Work item: Transcribe exactly everything in the data below from the line containing "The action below" down to the line containing "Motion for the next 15", both lines included and nothing further.
**********
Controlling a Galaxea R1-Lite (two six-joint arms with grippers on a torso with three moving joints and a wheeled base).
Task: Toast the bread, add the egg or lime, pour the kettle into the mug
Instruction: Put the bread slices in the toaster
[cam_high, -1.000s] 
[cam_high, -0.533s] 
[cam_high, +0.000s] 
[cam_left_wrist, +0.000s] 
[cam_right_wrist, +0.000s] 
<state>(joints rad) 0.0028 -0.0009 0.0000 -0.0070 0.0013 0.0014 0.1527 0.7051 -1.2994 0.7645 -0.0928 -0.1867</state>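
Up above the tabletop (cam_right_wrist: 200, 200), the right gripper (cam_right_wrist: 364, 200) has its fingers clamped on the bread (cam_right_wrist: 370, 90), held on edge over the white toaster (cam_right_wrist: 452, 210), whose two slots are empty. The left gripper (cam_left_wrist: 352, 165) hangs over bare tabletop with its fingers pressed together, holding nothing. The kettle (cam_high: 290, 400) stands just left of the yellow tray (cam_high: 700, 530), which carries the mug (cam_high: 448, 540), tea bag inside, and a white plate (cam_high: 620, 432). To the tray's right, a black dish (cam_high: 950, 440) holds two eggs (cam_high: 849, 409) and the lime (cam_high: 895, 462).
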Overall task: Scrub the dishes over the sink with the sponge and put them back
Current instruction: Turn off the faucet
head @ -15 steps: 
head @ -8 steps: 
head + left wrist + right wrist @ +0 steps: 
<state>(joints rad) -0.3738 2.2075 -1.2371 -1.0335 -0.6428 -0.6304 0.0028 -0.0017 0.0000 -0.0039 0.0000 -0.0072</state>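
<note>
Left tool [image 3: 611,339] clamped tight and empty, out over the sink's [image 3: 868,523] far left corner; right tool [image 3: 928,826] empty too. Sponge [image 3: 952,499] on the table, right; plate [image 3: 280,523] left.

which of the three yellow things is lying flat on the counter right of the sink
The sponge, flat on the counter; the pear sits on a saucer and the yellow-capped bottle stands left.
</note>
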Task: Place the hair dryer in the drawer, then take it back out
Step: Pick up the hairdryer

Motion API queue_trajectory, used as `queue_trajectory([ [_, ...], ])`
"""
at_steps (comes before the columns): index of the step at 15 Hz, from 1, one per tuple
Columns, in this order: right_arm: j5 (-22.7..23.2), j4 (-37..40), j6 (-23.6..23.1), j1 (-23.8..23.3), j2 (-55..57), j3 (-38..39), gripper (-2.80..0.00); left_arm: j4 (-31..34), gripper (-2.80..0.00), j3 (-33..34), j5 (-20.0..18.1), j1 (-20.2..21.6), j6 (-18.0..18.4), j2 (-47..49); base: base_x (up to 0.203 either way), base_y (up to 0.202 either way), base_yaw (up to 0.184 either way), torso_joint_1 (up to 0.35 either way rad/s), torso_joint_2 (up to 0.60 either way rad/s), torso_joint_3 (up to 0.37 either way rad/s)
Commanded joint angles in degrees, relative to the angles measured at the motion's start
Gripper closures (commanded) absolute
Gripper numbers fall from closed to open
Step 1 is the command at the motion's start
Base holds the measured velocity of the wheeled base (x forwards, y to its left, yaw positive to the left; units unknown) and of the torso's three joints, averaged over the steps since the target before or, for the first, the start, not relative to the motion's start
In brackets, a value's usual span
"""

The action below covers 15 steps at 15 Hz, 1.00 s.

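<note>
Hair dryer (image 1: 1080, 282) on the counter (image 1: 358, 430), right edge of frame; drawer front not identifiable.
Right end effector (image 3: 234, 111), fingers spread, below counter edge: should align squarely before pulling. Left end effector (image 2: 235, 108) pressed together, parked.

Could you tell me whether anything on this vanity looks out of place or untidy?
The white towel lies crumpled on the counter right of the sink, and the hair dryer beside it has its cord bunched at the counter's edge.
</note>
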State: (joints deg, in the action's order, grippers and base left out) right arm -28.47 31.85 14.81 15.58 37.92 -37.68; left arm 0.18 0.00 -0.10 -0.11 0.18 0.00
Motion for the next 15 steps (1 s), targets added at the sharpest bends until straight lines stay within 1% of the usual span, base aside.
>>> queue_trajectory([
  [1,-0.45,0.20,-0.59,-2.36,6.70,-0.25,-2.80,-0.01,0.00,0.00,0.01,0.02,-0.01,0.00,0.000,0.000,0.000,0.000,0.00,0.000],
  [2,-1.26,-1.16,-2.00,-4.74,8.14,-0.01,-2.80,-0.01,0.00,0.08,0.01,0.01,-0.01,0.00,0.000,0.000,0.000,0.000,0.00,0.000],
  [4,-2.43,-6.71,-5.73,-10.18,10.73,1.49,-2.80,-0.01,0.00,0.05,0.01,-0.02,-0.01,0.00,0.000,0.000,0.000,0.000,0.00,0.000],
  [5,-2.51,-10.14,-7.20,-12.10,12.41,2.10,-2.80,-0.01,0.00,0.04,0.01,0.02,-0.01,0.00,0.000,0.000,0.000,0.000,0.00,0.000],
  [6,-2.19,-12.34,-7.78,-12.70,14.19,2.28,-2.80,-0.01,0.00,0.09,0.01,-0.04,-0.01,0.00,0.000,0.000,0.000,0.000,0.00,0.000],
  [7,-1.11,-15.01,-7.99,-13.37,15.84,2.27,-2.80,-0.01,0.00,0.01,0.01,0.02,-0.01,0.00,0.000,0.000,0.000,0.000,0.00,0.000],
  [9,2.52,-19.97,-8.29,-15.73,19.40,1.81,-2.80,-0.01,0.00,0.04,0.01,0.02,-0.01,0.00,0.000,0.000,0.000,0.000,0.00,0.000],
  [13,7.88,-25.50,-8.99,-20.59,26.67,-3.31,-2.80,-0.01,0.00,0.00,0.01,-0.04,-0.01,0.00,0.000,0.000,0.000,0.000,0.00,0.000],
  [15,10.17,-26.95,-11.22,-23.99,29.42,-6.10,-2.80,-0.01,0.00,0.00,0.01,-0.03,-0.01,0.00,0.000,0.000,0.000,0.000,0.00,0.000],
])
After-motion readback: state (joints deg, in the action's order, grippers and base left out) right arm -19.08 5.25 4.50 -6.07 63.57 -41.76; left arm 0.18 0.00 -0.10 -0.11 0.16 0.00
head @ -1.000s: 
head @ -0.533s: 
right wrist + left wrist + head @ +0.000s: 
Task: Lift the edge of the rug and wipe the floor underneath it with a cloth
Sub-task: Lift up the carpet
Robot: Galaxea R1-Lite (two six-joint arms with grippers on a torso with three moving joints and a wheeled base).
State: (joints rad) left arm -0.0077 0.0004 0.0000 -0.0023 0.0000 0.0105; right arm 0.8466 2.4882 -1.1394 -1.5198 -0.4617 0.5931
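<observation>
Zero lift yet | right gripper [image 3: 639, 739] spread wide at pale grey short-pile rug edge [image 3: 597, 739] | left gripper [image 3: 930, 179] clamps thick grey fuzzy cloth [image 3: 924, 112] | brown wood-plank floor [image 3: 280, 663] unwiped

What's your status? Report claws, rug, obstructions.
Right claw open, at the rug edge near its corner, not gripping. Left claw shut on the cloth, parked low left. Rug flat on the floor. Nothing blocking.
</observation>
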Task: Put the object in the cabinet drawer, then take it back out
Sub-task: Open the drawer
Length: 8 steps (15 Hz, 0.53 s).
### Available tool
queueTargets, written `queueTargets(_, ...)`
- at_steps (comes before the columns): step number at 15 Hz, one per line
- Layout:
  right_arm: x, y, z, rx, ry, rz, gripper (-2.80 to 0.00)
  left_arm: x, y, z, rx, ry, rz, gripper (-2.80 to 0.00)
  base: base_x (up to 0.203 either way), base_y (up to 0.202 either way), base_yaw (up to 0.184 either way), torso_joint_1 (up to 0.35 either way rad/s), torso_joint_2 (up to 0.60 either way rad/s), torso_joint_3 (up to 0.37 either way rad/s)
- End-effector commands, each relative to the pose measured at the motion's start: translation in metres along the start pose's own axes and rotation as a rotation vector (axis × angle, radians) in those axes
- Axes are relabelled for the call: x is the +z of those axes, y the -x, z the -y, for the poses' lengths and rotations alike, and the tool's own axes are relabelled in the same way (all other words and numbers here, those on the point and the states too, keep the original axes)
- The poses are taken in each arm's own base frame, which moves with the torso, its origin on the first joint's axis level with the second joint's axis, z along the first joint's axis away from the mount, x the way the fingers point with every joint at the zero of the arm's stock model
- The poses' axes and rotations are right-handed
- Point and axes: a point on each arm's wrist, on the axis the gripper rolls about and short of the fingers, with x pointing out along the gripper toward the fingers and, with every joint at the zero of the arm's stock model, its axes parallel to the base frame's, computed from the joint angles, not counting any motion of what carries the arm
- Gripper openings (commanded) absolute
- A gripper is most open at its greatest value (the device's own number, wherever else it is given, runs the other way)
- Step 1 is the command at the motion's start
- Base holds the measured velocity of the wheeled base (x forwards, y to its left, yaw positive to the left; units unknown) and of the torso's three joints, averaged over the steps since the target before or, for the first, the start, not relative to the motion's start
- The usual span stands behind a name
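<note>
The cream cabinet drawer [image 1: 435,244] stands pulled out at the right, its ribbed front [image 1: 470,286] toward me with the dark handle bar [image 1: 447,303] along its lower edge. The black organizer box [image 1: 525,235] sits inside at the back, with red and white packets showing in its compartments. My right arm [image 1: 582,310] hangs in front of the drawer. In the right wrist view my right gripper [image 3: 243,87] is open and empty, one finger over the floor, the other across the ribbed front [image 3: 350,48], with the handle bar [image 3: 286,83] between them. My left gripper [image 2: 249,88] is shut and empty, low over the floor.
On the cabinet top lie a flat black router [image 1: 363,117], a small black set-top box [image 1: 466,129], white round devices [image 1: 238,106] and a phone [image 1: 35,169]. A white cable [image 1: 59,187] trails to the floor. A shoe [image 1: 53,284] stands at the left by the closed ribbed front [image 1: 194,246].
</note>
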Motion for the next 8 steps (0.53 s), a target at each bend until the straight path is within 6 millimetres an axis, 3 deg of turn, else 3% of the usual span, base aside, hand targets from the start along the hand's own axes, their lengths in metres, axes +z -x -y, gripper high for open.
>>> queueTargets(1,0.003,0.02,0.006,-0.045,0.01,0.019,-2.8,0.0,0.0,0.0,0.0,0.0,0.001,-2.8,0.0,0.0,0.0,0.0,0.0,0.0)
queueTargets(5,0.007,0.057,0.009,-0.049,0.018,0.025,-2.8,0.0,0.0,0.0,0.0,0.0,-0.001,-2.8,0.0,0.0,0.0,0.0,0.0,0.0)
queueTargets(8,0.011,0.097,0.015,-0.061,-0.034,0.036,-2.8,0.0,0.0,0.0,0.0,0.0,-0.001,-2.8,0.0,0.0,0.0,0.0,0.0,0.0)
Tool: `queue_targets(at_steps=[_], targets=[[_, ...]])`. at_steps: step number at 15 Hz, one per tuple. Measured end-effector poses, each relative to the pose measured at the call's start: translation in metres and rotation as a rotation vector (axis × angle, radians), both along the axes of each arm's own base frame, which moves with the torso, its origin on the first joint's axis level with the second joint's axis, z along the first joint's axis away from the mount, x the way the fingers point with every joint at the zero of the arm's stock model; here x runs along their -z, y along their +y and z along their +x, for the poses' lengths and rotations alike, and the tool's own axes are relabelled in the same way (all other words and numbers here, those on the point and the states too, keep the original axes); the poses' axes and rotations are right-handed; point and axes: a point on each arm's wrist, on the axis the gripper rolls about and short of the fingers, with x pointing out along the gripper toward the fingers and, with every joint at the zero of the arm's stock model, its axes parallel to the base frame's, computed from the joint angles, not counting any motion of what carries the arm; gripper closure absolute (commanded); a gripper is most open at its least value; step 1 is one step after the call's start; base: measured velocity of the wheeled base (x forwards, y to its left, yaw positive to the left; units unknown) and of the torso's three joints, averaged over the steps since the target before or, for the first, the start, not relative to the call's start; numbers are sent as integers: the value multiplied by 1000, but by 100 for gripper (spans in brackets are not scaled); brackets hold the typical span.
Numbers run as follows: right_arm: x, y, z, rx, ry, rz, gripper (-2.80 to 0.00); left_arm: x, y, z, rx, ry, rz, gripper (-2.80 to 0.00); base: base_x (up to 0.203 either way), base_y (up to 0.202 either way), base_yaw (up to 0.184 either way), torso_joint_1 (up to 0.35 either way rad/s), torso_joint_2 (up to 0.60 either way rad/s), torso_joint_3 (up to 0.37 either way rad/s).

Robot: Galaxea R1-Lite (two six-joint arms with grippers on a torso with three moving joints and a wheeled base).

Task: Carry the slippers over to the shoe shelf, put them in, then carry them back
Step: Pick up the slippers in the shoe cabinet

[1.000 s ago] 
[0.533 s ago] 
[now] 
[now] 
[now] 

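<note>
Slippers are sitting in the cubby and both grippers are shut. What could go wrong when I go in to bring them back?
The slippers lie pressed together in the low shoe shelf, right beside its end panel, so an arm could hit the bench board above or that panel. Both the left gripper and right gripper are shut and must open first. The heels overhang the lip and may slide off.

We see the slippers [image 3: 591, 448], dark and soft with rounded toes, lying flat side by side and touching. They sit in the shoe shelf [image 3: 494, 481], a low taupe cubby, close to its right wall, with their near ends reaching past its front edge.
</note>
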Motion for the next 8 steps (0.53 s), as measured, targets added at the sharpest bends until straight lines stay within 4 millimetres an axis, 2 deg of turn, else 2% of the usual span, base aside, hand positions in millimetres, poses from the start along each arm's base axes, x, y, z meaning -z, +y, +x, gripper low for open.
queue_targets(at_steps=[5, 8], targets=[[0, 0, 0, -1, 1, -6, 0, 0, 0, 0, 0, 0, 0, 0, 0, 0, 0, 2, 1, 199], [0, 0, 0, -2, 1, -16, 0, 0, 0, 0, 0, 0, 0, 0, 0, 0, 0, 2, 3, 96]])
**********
Solution for this task:
The action below covers 15 steps at 15 Hz, 1.00 s.

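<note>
Hair dryer (image 1: 1080, 282) on the counter (image 1: 358, 430), right edge of frame; drawer front not identifiable.
Right end effector (image 3: 234, 111), fingers spread, below counter edge: should align squarely before pulling. Left end effector (image 2: 235, 108) pressed together, parked.

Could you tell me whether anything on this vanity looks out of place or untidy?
The white towel lies crumpled on the counter right of the sink, and the hair dryer beside it has its cord bunched at the counter's edge.
</note>
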State: (joints deg, in the action's order, grippers and base left out) right arm -28.47 31.85 14.81 15.58 37.92 -37.68; left arm 0.18 0.00 -0.10 -0.11 0.18 0.00
Motion for the next 15 steps (1 s), targets added at the sharpest bends until straight lines stay within 1% of the usual span, base aside.

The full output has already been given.